Source: Le Figaro
Une négociation quelque peu passée inaperçue est en cours à l’ONU à propos de la gestion des océans. Les sept signataires de cette tribune attirent l’attention sur un rendez-vous international crucial pour l’avenir des nombreux écosystèmes marins menacés.Signataires:
André Abreu – Directeur des Politiques Internationales – Fondation Tara Expeditions
Françoise Gaill – Directeur de Recherche émérite CNRS BOREA
Eric Karsenti – Directeur de recherche émérite ENS-CNRS/EMBL
Chris Bowler – Directeur de Recherche au CNRS, Ecole Normale Supérieure et Paris Sciences et Lettres
Daniele Iudicone – Chercheur, Stazione Zoologica Anton Dohrn di Napoli
Gaby Gorsky – Directeur de Recherche émérite CNRS/UPMC
Romain Troublé – Directeur Exécutif – Fondation Tara Exeditions
Même pour les écolos les plus familiers du jargon «onusien», le titre de la négociation en cours à l’ONU sur la Haute Mer reste assez barbare: «Conférence préparatoire pour le développement d’un instrument international contraignant pour la conservation et la gestion durable de la biodiversité marine au-delà des zones sous juridiction nationale». Si l’on compare le silence autour de cet événement avec l’effervescence qui avait accompagné la COP21, le contraste est saisissant. En effet, combien de Français et d’Européens savent aujourd’hui que la Haute Mer – l’ensemble de l’espace maritime au-delà de 200 miles des côtes, la moitié de surface de la planète ne dispose d’aucun outil de gestion internationale pour protéger sa biodiversité? Et qu’une conférence internationale majeure est en cours de définition pour combler cette lacune?

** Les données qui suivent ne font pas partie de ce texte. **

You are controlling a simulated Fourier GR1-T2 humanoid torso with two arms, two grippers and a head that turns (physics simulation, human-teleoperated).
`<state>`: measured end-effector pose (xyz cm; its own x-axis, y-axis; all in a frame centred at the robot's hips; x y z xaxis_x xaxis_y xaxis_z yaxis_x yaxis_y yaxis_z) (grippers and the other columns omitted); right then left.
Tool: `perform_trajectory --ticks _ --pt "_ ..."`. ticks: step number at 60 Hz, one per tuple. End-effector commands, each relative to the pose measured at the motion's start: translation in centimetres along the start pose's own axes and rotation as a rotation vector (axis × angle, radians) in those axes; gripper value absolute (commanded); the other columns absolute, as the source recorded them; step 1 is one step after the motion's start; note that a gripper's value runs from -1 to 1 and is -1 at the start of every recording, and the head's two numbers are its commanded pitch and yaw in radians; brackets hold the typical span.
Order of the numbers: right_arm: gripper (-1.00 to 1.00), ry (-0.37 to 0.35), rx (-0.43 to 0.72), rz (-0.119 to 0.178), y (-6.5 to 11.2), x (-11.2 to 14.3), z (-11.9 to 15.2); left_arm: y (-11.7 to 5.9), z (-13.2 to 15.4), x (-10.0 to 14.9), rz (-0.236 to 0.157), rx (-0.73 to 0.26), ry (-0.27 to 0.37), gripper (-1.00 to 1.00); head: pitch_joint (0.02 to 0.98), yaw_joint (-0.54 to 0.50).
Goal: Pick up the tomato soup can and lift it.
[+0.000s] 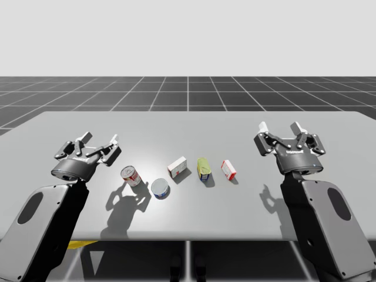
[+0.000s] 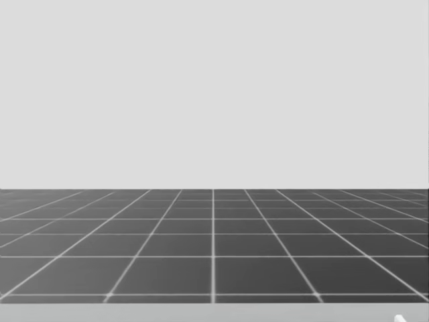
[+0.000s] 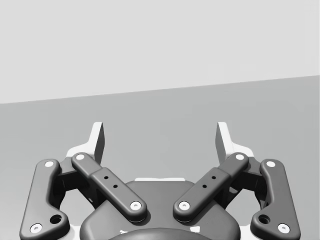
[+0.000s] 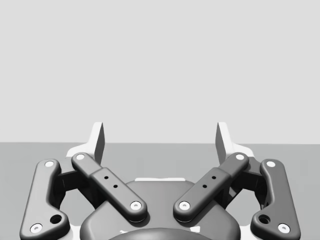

Malgré son aspect technique et juridique, cette négociation internationale constitue sans doute le rendez-vous le plus important pour l’Océan depuis l’entrée en vigueur de la Convention des Nations unies sur le droit de la mer, en novembre 1994. Car il s’agit de définir les règles qui permettront de gérer durablement et de conserver la biodiversité marine en Haute Mer, un écosystème en grande partie inconnu, qui constitue sans doute la base de la vie planétaire et ses origines.
Au cours des dernières années, études et rapports scientifiques se sont multipliés pour tirer la sonnette d’alarme: il y a urgence pour l’océan aujourd’hui. Car les impacts cumulés du changement climatique – réchauffement, acidification, désoxygénation -, associés aux pollutions d’origine humaine, se révèlent encore plus importants qu’on ne le croyait pour l’ensemble de l’océan. Le «Grand Bleu», rappelons-le, produit l’oxygène que nous respirons, absorbe près de 90% de la chaleur, 25% du carbone présent dans l’atmosphère et joue un rôle majeur dans l’alimentation de la population mondiale. Mais tous ces «services» rendus par l’océan et ses écosystèmes sont loin d’être éternels, surtout si nous continuons de le polluer, de trop pêcher, et de rejeter autant de CO2 dans l’atmosphère.
Au cœur des négociations sur la protection de la Haute Mer, la définition et la gestion des aires marines protégées. Celles-ci sont aujourd’hui largement reconnues par la communauté internationale en tant qu’outil majeur pour la conservation de la biodiversité. Elles aident notamment à ralentir les impacts du changement climatique sur l’océan tout en offrant à la biodiversité la capacité à mieux résister au stress supplémentaire qu’il implique. C’est pourquoi la création d’un réseau d’aires marines protégées en Haute Mer serait décisive pour préserver et maintenir les écosystèmes de la Haute Mer. Cette conférence aura donc la lourde tâche d’en clarifier, négocier et définir les aspects scientifiques, techniques, politiques et juridiques.